El resto del día fue como una alucinación, en la misma, casa donde había estado
hasta ayer, recibiendo las mismas visitas que la habían despedido, hablando de lo
mismo, y aturdida por la impresión de estar viviendo de nuevo un pedazo de vida ya
vivido. Era una repetición tan fiel, que Fermina Daza temblaba con la sola idea de que lo
fuera también el viaje de la goleta, cuyo solo recuerdo le causaba pavor. Sin embargo, la
única posibilidad distinta de regresar a casa eran dos semanas de mula por las cornisas
de la sierra, y en condiciones aún más peligrosas que la primera vez, pues una nueva
guerra civil iniciada en el estado andino del Cauca estaba ramificándose por las
provincias del Caribe. Así que a las ocho de la noche fue acompañada otra vez hasta el
puerto por el mismo cortejo de parientes bulliciosos, con las mismas lágrimas de adioses
y los mismos bultos de matalotaje de regalos de última hora que no cabían en los
camarotes. En el momento de zarpar, los hombres de la familia despidieron la goleta con
una salva de disparos al aire, y Lorenzo Daza les correspondió desde la cubierta con los
cinco tiros de su revólver. La ansiedad de Fermina Daza se disipó muy pronto, porque el
viento fue favorable toda la noche, y el mar tenía un olor de flores que la ayudó a bien
dormir sin las correas de seguridad. Soñó que volvía a ver a Florentino Ariza, y que éste
se quitó la cara que ella le había visto siempre, porque en realidad era una máscara,
pero la cara real era idéntica. Se levantó muy temprano, intrigada por el enigma del
sueño, y encontró a su padre bebiendo café cerrero con brandy en la cantina del capitán,
con el ojo torcido por el alcohol, pero sin el menor indicio de incertidumbre por el
regreso.
Estaban entrando en el puerto. La goleta se deslizaba en silencio por el laberinto
de veleros anclados en la ensenada del mercado público, cuya pestilencia se percibía
desde varias leguas en el mar, y el alba estaba saturada de una llovizna tersa que muy
pronto se descompuso en un aguacero de los grandes.

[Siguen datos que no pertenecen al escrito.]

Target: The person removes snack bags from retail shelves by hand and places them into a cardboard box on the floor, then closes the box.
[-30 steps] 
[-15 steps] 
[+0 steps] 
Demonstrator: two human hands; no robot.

Apostado en el balcón de la
telegrafía, Florentino Ariza reconoció la goleta cuando atravesaba la bahía de Las Ánimas
con las velas desalentadas por la lluvia y ancló frente al embarcadero del mercado. Había
esperado el día anterior hasta las once de la mañana, cuando se enteró por un telegrama
casual del retraso de la goleta por los vientos contrarios, y había vuelto a esperar aquel
día desde las cuatro de la madrugada. Siguió esperando sin apartar la vista de las
chalupas que conducían hasta la orilla a los escasos pasajeros que decidían desembarcar
a pesar de la tormenta. La mayoría de ellos tenían que abandonar a mitad de camino la
chalupa varada, y alcanzaban el embarcadero chapaleando en el lodazal. A las ocho,
después de esperar en vano a que escampara, un cargador negro con el agua a la cintura
recibió a Fermina Daza en la borda de la goleta y la llevó en brazos hasta la orilla, pero
estaba tan ensopada que Florentino Ariza no pudo reconocerla.
Ella misma no fue consciente de cuánto había madurado en el viaje, hasta que
entró en la casa cerrada y emprendió de inmediato la tarea heroica de volver a hacerla
vivible, con la ayuda de Gala Placidia, la sirvienta negra, que volvió de su antiguo
palenque de esclavos tan pronto como le avisaron del regreso. Fermina Daza no era ya la
hija única, a la vez consentida y tiranizada por el padre, sino la dueña y señora de un
imperio de polvo y telarañas que sólo podía ser rescatado por la fuerza de un amor
invencible. No se amilanó, porque se sentía inspirada por un aliento de levitación que le
hubiera alcanzado para mover el mundo. La misma noche del regreso, mientras tomaban
chocolate con almojábanas en el mesón de la cocina, su padre delegó en ella los poderes
para el gobierno de la casa, y lo hizo con el formalismo de un acto sacramental.